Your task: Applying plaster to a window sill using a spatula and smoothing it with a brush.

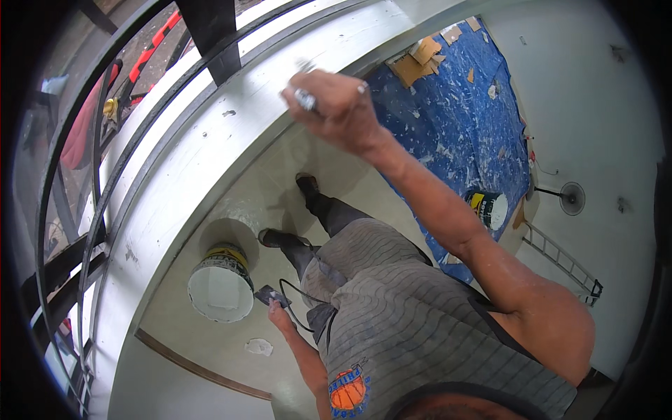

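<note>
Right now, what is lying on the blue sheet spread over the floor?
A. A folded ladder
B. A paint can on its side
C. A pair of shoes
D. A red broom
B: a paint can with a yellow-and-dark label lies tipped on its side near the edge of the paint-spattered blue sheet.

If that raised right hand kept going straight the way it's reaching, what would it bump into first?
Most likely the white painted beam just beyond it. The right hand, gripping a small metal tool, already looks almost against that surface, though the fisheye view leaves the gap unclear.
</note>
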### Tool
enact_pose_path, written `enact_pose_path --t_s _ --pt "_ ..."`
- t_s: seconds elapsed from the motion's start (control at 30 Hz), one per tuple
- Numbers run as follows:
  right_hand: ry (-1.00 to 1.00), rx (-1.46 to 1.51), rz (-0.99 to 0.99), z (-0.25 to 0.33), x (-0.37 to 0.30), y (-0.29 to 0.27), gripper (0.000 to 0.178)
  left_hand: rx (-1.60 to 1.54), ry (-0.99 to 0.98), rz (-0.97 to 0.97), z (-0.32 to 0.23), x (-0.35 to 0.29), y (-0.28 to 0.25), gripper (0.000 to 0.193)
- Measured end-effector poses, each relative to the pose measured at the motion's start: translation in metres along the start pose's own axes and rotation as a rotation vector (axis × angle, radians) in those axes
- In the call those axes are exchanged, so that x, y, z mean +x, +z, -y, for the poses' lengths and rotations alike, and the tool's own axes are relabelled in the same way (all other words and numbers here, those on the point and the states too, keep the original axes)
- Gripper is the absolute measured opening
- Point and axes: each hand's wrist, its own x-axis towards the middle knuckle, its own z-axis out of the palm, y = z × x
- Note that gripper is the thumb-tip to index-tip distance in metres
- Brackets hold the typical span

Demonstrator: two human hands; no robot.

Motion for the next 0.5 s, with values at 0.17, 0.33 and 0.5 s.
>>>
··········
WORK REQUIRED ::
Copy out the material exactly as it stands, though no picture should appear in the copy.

WRITTEN SOLUTION ::
Your task: Applying plaster to a window sill using a spatula and smoothing it with a brush.


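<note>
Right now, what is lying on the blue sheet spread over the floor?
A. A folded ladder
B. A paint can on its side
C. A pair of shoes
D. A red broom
B: a paint can with a yellow-and-dark label lies tipped on its side near the edge of the paint-spattered blue sheet.

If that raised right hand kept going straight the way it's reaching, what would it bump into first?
Most likely the white painted beam just beyond it. The right hand, gripping a small metal tool, already looks almost against that surface, though the fisheye view leaves the gap unclear.
</note>
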### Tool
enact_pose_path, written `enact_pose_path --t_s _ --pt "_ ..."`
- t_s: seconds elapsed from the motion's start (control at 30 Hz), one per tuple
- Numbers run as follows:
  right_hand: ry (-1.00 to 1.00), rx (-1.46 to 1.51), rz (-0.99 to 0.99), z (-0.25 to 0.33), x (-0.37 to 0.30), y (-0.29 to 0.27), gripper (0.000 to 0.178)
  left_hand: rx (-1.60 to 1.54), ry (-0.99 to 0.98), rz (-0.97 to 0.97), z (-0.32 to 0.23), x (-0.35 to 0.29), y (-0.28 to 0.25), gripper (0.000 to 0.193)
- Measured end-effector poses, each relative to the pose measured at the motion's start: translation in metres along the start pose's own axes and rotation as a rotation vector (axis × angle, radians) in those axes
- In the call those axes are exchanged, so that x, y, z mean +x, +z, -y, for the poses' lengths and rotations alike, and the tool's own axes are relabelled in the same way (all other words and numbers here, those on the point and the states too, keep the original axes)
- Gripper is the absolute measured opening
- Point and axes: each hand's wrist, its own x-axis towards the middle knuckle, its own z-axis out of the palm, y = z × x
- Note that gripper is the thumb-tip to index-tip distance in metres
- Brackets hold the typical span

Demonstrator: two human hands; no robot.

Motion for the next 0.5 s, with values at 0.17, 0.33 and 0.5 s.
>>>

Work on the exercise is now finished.